L’uomo di origini islamiche che a Boulder in Colorado ha preso come bersaglio con un lanciafiamme artigianale la folla radunata per il «Boulder Run for Their Lives», appuntamento settimanale della comunità ebraica promosso dalla Anti-Defamation League, feerndo otto persone, una in condizione gravi, segue l’omicida che a Washington, il 22 di maggio ha ucciso al Museo ebraico della capitale americana una giovane coppia di funzionari israeliani dell’ambasciata. Si è trattato, come in quel caso, di colpire per uccidere uomini e donne ebrei, scegliendoli come bersaglio in quanto ebrei. Entrambi gli attentatori hanno urlato lo slogan ormai canonico, “Free Palestine”, che abbiamo sentito scandito per mesi da studenti americani durante le manifestazioni occorse in alcune delle più blasonate università del Paese e in molte manifestazioni in giro per il mondo. Naturalmente, qui in Italia non ci facciamo mancare niente, e il grido è diventato ormai il lasciapassare di tutti coloro che credono che invocando la scomparsa di Israele, si situano dalla parte della giustizia e dei diritti umani. Anche il primo maggio, sul palco del consueto concerto in piazza, un gruppetto musicale lo ha scandito durante la sua esibizione a beneficio della folla festante.
Durante il suo periodo di detenzione a Gaza, Shlomi Ziv, uno degli ostaggi rilasciati, ha raccontato che i suoi carcerieri gli hanno mostrato un filmato delle proteste anti-israeliane avvenute alla Columbia University di New York, dicendogli, “Vedi? Abbiamo la nostra gente ovunque”.

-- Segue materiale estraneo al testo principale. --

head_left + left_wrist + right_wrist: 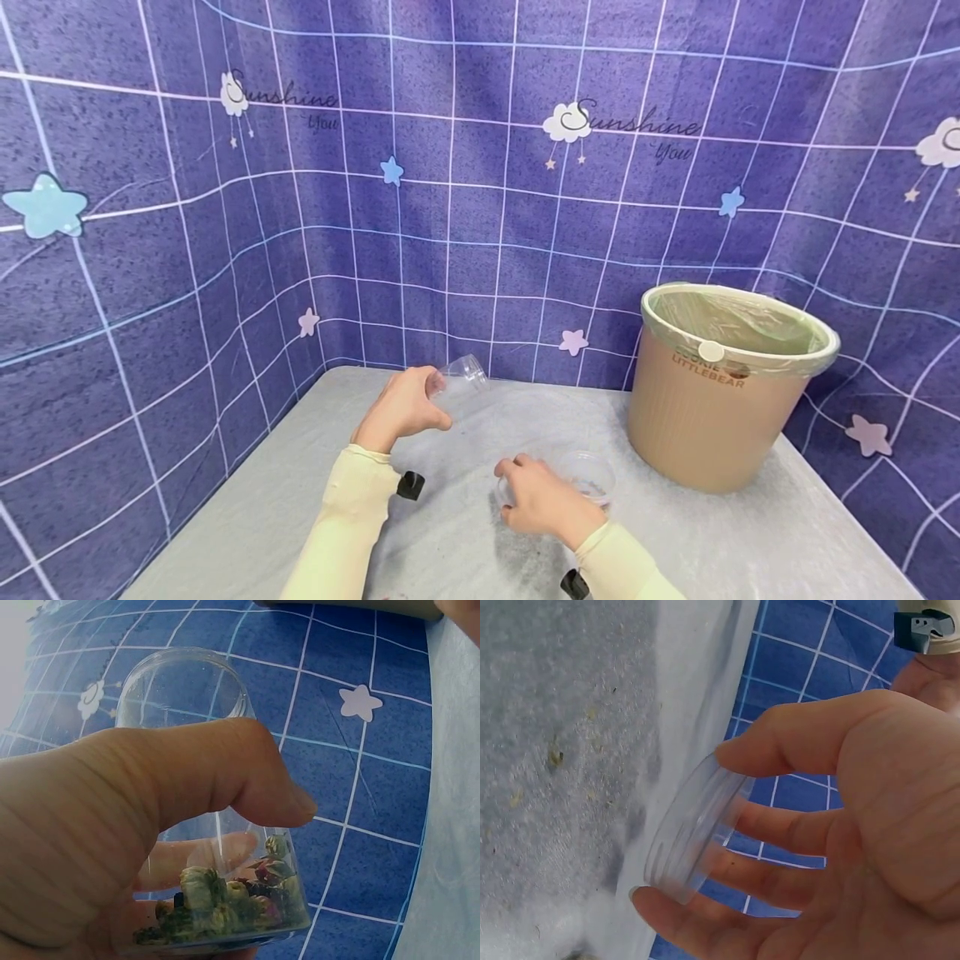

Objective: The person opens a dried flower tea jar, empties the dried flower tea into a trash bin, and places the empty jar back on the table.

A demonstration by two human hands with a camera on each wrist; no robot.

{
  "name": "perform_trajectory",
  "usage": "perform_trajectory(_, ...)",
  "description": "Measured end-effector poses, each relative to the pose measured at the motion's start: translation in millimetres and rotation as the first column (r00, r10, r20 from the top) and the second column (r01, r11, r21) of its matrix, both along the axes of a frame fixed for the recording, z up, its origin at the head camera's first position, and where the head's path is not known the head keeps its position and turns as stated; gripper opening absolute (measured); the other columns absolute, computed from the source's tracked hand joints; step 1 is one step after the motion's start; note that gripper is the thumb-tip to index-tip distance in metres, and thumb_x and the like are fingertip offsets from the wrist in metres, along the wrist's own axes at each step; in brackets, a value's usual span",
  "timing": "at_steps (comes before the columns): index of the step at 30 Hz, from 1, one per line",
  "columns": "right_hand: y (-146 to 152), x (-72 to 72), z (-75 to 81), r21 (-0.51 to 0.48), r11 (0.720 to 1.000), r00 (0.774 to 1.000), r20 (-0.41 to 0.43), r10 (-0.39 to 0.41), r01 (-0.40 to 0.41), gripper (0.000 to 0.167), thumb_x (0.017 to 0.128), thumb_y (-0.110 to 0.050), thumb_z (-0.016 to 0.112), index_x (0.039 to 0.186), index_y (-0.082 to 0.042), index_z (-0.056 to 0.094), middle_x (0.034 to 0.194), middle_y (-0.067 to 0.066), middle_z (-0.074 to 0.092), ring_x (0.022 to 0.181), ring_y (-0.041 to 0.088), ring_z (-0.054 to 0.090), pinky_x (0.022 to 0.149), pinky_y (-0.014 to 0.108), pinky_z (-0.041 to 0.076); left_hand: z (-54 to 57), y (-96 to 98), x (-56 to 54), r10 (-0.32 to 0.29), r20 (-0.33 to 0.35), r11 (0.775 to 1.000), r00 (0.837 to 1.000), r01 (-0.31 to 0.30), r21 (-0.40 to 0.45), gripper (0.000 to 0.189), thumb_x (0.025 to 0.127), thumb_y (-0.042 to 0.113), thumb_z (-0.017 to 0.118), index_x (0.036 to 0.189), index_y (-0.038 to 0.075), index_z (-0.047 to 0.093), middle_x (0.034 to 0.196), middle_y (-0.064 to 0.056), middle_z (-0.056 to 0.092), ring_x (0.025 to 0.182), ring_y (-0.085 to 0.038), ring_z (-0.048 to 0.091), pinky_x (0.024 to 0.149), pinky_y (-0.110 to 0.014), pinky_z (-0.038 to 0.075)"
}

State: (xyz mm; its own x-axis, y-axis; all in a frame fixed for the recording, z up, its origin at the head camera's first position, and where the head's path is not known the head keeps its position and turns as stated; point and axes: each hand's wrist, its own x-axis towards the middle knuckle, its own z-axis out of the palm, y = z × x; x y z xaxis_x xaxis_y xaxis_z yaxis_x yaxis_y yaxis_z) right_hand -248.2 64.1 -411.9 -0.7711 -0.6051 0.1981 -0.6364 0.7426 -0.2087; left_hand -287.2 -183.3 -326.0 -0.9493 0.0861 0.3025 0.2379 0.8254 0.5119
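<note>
My left hand (405,404) grips a clear plastic jar (467,373) above the table, tilted in the head view. The left wrist view shows dried flower buds (225,900), green and dark pink, gathered at the jar's bottom; the thumb lies across its near side. My right hand (543,500) holds a clear round lid (694,825) by its rim, thumb at one side and fingertips at the other. Just beyond the right hand, a clear round container (588,475) rests on the table, partly hidden behind that hand.
A beige bin (705,425) with a greenish bag liner stands at the back right. The table (255,517) has a pale grey cover, with small crumbs showing in the right wrist view. A blue grid-patterned curtain (480,208) hangs behind and at both sides.
</note>
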Motion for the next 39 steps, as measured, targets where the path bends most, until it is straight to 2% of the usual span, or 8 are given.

L’esercito di Hamas non si trova infatti solo a Gaza ma è una realtà transazionale che gode di un’ampia rete di supporto, non solo presso istituzioni come l’ONU, dove è incardinata l’UNRWA, ma anche a livello mediatico, accademico, presso numerose ONG. Gli urlatori omicidi di Free Palestine, si discostano da quelli non omicidi solo perché dalle parole passano all’azione. La distanza è solo questa. Hamas ringrazia i secondi, ma soprattutto i primi.